A practical guide to understanding, preventing, and responding to uninvited disruptions in your video meetings.

By Flat Team·

This is an independent guide. Not affiliated with or endorsed by Zoom Communications, Inc.

Picture this: your quarterly all-hands meeting is five minutes in. The CEO is sharing revenue numbers. Then a stranger appears on screen, blasting loud music and posting offensive images in the chat. Within seconds, 200 employees are staring at content nobody should see at work.

That scenario played out thousands of times in 2020 and 2021. The FBI issued a public warning. Schools suspended virtual classes. Courts started prosecuting offenders. And a new word entered the vocabulary: Zoom bombing.

While the worst wave happened during the early pandemic, Zoom bombing hasn't disappeared. Reports from the FBI's Internet Crime Complaint Center show that meeting disruptions still happen, especially in organizations that skip basic security settings.

This guide explains what Zoom bombing is, how attackers find their way in, 7 concrete steps to prevent it, and what to do if it happens to you. Whether you run a 10-person team standup or a 500-person webinar, these steps apply.

What is Zoom bombing?

Zoom bombing (also called "Zoombombing") is when an uninvited person joins a video conference and intentionally disrupts it. Disruptions range from shouting obscenities and sharing offensive screen content to posting harmful links in the chat. The term originated with the Zoom platform but applies to any video conferencing tool, including Google Meet, Microsoft Teams, and Webex.

How Does Zoom Bombing Happen?

Zoom bombing doesn't require advanced hacking skills. In most cases, attackers get in through one of four doors:

Shared meeting links. Someone posts a meeting link on social media, a public Slack channel, or a website. Anyone who clicks it can join if the meeting has no password or waiting room. During the pandemic, educators frequently shared class links on school websites, making them easy targets.

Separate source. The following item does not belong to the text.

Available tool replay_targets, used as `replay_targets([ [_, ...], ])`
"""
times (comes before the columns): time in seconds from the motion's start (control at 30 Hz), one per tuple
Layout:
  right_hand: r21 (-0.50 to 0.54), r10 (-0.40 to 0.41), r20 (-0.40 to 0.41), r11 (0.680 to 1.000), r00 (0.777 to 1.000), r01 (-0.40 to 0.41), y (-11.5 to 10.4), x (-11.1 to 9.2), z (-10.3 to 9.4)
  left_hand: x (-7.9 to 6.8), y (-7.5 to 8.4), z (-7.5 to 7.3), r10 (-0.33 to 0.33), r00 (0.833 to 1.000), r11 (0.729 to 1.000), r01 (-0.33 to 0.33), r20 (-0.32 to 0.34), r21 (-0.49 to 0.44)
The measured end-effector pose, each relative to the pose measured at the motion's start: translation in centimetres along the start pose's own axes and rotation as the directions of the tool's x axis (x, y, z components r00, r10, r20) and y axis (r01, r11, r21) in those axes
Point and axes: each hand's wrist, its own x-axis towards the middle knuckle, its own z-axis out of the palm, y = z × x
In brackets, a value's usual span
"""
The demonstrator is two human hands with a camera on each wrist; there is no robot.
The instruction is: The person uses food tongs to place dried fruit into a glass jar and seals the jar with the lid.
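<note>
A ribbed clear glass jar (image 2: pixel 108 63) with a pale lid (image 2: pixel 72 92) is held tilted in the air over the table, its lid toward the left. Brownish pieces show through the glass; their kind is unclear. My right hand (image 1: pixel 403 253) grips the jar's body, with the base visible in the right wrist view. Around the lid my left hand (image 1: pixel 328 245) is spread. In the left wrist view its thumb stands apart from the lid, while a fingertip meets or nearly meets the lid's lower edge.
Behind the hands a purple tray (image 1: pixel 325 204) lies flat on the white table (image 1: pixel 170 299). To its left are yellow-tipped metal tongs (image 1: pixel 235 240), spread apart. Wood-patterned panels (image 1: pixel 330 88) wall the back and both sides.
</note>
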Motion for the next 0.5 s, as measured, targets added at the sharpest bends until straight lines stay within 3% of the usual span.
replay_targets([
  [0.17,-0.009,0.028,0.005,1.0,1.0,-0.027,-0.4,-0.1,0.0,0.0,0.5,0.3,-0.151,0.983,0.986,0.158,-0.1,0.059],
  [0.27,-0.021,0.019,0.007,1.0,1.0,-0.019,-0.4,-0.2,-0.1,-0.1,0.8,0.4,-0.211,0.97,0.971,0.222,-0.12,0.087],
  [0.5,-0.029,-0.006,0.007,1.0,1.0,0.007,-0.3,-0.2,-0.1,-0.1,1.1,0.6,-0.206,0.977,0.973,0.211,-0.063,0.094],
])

Meeting ID guessing. Zoom's default meeting IDs used to be 9 to 11 digits. Researchers at Boston University demonstrated in 2020 that automated scripts could guess valid meeting IDs by cycling through number combinations. Zoom has since added default passwords to counter this, but meetings created with passwords disabled remain vulnerable.

Insider sharing. A participant shares the meeting link or credentials with someone outside the group, either intentionally or by forwarding a calendar invite. This is the hardest vector to prevent with technology alone.

Reused Personal Meeting IDs. Every Zoom account has a permanent Personal Meeting ID (PMI). If you use the same PMI for every meeting and share it once, anyone who saved it can rejoin future meetings uninvited.

Understanding these entry points matters because each prevention step below closes one or more of them.

Why Do People Zoom Bomb?

The motivations vary, but they tend to fall into three categories.

Trolling and attention-seeking. The largest group of Zoom bombers are internet trolls looking for a reaction. During 2020, entire forums and Discord servers organized "Zoom raids" where users would share meeting links and coordinate disruptions. The goal was entertainment at other people's expense.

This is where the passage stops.